Problem to solve
Your answer should be the lines of the data below that contain "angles".

Entries supplied
-*-

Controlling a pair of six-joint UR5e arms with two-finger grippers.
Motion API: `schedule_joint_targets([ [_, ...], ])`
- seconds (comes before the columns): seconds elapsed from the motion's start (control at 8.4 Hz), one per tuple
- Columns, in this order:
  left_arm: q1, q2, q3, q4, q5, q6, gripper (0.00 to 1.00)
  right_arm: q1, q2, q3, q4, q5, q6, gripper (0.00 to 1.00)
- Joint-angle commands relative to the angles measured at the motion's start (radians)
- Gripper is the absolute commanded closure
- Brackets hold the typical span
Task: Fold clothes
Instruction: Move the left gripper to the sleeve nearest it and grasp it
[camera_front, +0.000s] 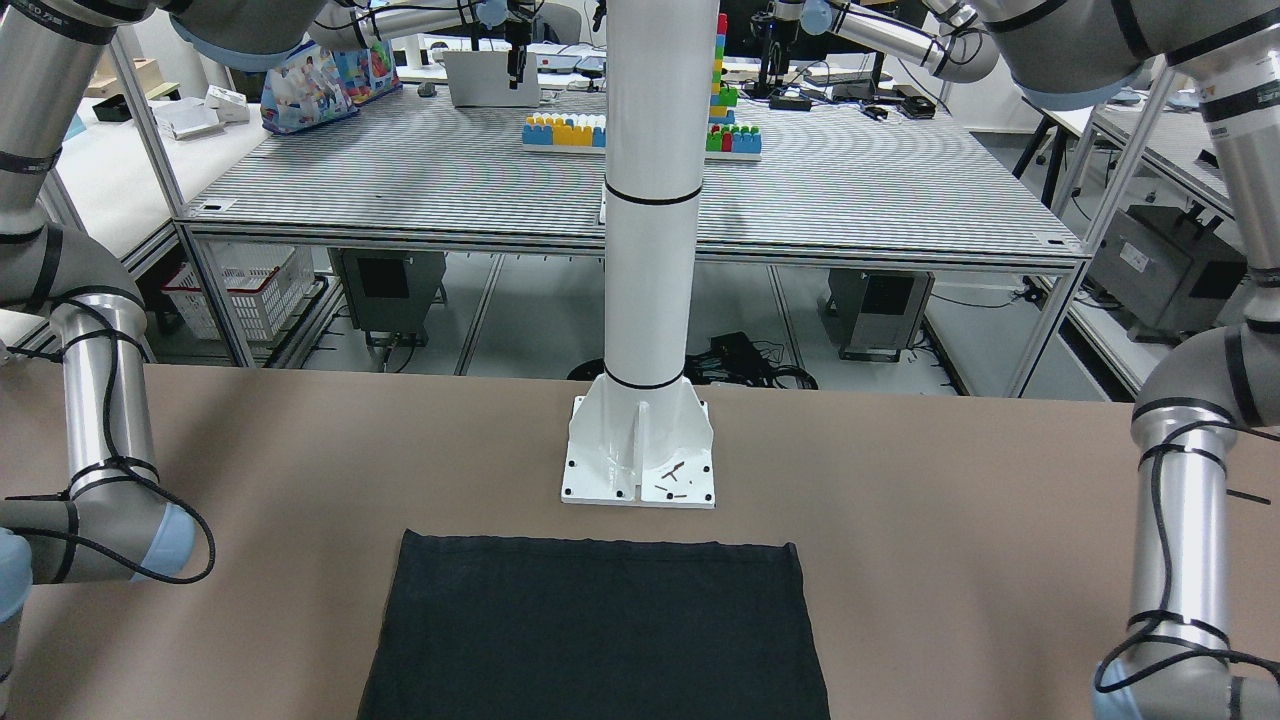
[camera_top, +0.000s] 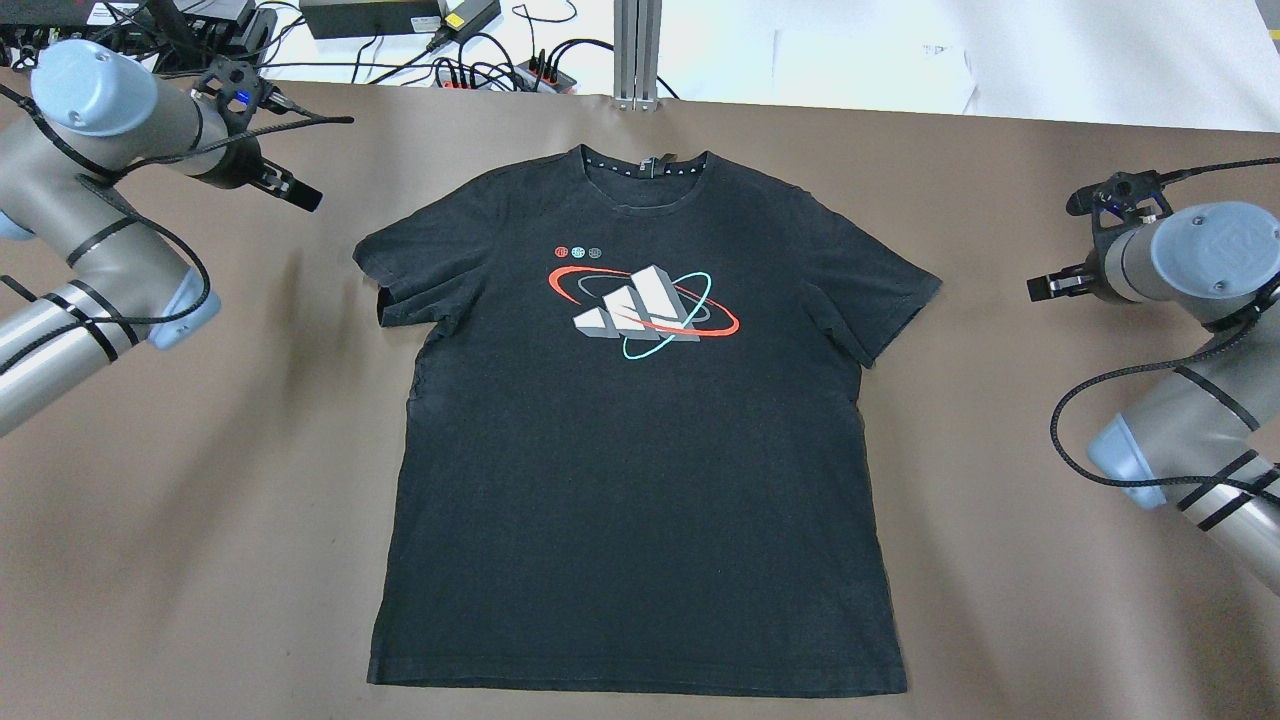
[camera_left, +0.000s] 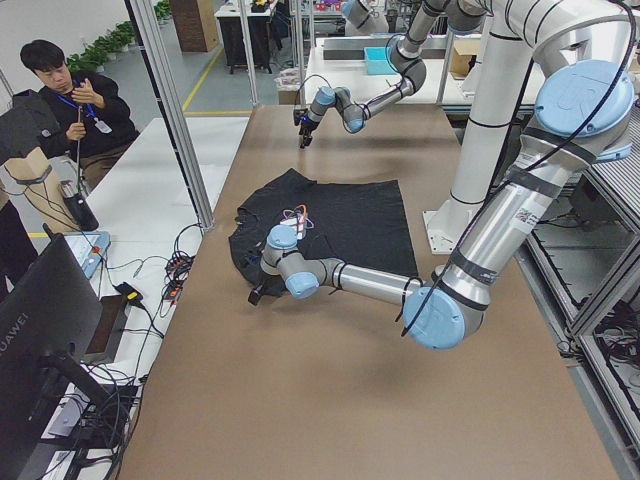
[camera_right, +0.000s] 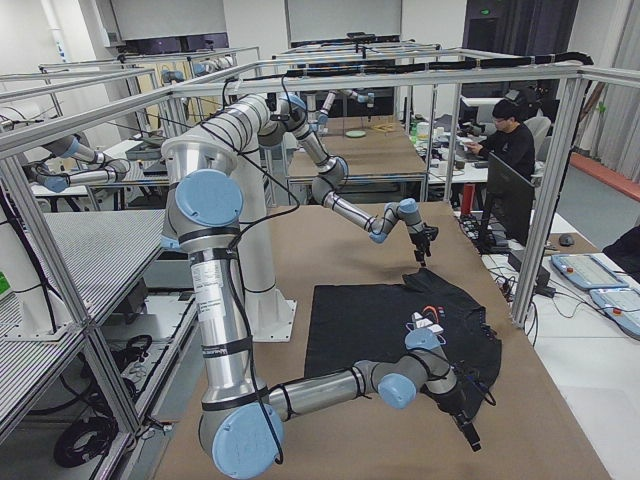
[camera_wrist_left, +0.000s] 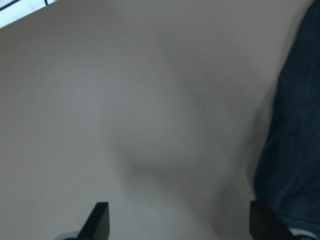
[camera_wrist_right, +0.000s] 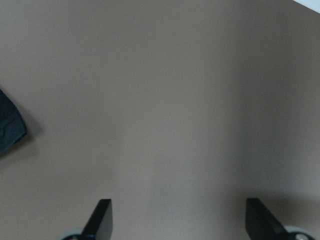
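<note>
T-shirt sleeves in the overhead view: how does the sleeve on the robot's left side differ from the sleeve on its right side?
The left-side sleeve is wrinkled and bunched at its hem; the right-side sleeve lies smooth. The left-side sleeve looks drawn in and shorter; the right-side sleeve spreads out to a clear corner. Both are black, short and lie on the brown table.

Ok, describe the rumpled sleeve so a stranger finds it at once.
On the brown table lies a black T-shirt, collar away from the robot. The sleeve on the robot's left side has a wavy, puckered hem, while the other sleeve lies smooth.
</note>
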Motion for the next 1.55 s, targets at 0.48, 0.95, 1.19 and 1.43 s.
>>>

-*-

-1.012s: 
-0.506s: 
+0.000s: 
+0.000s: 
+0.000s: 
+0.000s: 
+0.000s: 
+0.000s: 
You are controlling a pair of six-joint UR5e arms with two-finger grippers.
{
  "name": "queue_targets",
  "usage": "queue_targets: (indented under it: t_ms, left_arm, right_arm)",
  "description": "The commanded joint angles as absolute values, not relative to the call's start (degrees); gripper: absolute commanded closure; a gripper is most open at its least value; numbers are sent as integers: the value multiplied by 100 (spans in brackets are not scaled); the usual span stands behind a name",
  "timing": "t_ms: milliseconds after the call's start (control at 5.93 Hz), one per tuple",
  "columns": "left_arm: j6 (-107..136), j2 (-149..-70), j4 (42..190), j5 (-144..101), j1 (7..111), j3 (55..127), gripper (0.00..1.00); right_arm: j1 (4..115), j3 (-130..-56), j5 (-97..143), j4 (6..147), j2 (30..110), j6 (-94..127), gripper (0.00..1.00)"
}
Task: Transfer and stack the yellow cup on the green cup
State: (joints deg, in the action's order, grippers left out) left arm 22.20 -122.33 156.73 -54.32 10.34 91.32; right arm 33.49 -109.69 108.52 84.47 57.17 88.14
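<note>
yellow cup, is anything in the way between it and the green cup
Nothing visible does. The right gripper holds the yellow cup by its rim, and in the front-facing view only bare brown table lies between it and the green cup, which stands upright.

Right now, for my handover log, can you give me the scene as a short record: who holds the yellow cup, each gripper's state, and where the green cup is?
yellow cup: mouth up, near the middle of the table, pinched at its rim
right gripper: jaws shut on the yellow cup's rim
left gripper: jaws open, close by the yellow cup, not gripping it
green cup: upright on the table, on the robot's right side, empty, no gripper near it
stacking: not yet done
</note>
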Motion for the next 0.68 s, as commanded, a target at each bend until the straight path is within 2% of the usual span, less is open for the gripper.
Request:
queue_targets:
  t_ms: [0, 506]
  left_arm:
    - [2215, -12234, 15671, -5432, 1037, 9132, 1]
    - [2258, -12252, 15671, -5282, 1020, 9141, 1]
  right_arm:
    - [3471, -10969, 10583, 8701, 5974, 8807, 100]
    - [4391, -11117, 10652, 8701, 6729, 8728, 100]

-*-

Result
- Joint-angle commands relative to the angles measured at the motion's start (radians)
  "description": "The commanded joint angles as absolute values, not relative to the call's start (degrees); gripper: absolute commanded closure; a gripper is most open at its least value; numbers are sent as integers: the value multiplied by 100 (spans in brackets are not scaled); the usual span stands behind a name",

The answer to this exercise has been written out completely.